Model-training: main.py is the root file for model-training. All experiments can be launched by invoking this file with certain arguments, i.e. by running python main.py --args.

Deidentification: All the text deidentification happens through scripts/deidentify.py. To launch all the deidentification experiments at once, run python scripts/launch_experiments.py. Various pieces of the deidentification logic, are situated in deidentification/*.py.

models

Modeling code is in models/*.py. Contains code for training models using contrastive loss (biencoder), contrastive loss for a cross-encoder, and "coordinate ascent" via freezing embeddings for a bienocder.

Here's a sample command for training the models:

python main.py --epochs 300 --batch_size 64 --max_seq_length 128 --word_dropout_ratio 0.8 --word_dropout_perc -1.0 --document_model_name roberta --profile_model_name tapas --dataset_name "wiki_bio" --dataset_train_split="train[:100%]" --learning_rate 1e-4 --num_validations_per_epoch 1 --loss coordinate_ascent --e 3072 --label_smoothing 0.01

dataloading

The dataloading code is all routed through datamodule.py, which loads a dataset of documents & profiles and preprocesses it, including by a number of baseline deidentification techniques which are used for computing model performance on deidentified data throughout training.

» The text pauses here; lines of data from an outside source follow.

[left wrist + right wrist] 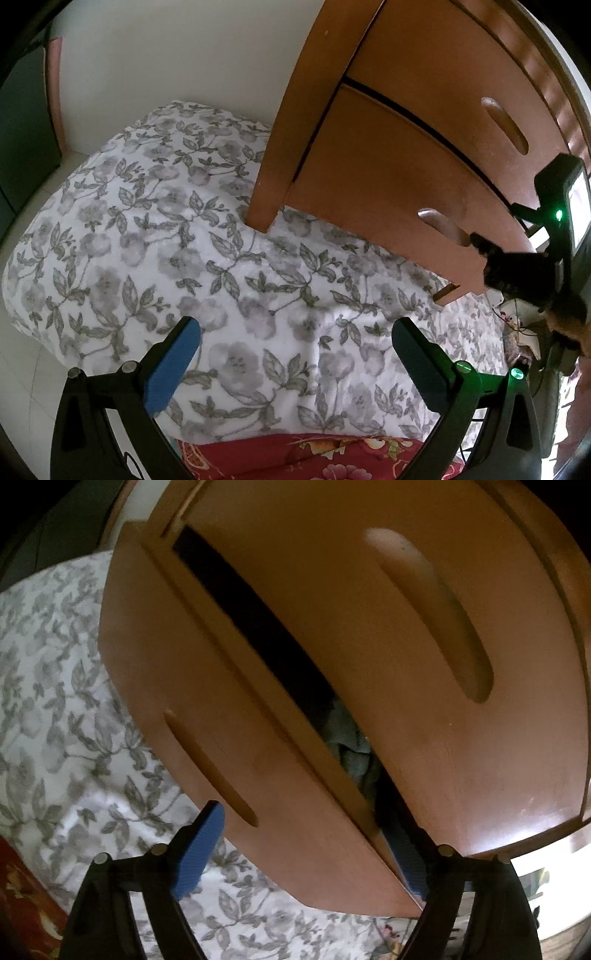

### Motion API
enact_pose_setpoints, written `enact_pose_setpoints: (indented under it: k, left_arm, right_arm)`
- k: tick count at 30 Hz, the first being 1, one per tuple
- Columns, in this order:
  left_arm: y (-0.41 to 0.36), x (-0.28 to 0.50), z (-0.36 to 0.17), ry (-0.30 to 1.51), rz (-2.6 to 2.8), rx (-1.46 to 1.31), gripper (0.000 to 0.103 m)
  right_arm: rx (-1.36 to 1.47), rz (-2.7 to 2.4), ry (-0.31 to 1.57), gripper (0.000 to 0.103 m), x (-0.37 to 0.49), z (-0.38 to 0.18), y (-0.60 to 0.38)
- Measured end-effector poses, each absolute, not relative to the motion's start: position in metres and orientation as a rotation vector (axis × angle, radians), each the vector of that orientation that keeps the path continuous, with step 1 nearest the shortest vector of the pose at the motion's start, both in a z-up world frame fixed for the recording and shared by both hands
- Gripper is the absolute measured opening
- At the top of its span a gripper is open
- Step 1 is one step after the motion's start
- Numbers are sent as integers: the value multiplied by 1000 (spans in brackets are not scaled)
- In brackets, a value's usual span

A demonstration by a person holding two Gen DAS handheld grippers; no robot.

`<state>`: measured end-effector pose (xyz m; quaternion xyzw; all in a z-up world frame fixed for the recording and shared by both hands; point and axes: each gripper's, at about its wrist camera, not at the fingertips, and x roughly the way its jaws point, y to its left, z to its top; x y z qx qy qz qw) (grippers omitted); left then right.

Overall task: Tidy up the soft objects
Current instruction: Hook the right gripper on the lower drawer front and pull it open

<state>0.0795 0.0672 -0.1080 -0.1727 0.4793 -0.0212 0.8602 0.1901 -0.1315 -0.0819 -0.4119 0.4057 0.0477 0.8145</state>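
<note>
Right gripper grips the lower orange-brown wooden drawer front, one blue pad outside, one in the gap. Crumpled grey-blue cloth sits inside, toward 5 o'clock. Left gripper hangs wide open, empty, over the grey-and-white floral quilt.

No text, label, brand, number or sign can be read in either view. The small lit screen to the right of the wooden cabinet is washed out to a pale glow, so whatever it displays cannot be made out.
</note>
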Motion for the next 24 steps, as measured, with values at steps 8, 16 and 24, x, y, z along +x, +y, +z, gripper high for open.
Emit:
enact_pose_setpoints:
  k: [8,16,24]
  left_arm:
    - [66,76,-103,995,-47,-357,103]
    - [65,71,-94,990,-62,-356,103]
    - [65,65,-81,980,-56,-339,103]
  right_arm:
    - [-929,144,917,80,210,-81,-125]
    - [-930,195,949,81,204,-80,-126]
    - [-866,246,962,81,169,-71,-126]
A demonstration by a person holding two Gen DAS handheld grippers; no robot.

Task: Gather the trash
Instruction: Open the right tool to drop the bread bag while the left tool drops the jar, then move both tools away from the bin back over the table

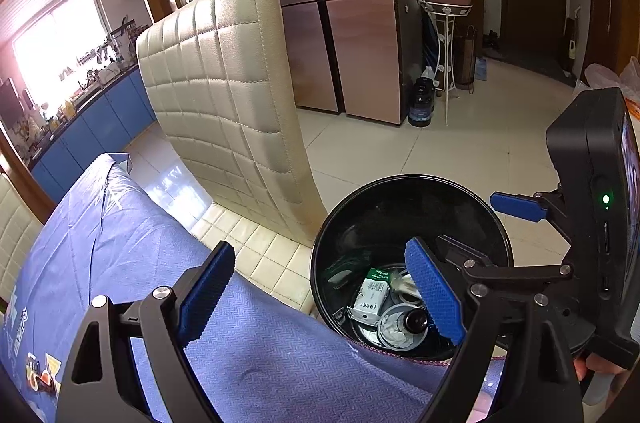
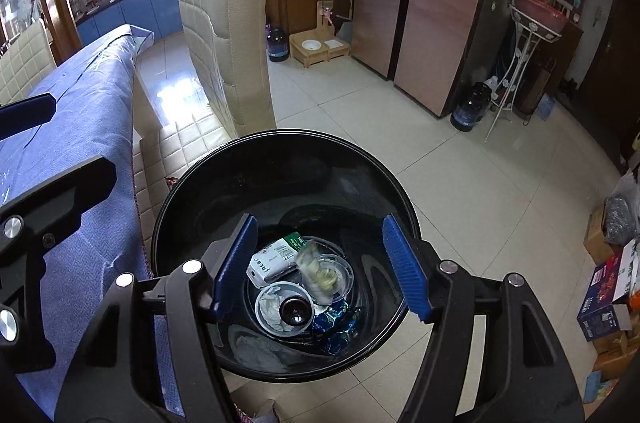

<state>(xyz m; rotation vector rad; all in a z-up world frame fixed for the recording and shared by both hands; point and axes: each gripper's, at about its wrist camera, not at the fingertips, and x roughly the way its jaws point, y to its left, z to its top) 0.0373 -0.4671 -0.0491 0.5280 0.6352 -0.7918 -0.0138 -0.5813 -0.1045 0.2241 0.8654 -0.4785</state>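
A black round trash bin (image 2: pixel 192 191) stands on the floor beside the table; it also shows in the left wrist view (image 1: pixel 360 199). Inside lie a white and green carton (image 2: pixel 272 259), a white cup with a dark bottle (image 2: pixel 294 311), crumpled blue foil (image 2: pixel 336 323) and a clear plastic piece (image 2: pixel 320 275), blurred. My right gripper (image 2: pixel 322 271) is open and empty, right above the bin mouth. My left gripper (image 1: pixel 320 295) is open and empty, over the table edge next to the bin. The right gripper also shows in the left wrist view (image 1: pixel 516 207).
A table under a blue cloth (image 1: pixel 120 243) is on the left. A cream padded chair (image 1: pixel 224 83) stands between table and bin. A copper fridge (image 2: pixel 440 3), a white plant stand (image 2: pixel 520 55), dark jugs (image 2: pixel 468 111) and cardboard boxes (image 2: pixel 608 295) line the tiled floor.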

Other notable files include masking_tokenizing_dataset.py, which implements a custom PyTorch dataset that tokenizes data and optionally randomly masks words, and masking_span_sampler.py, which contains options for randomly sampling sentences from text (not used in the paper) and randomly masking text using a number of different strategies.

scripts

There are a bunch of useful scripts in scripts/, including code for generating nearest-neighbors, uploading models to the HuggingFace hub, doing probing on embeddings to measure retainment of profile information such as birth dates and months, and deidentifying data using TextAttack.

models

The models used for reidentification and identification are available through HuggingFace. All models were trained with this codebase and the hyperparameters specified in the paper.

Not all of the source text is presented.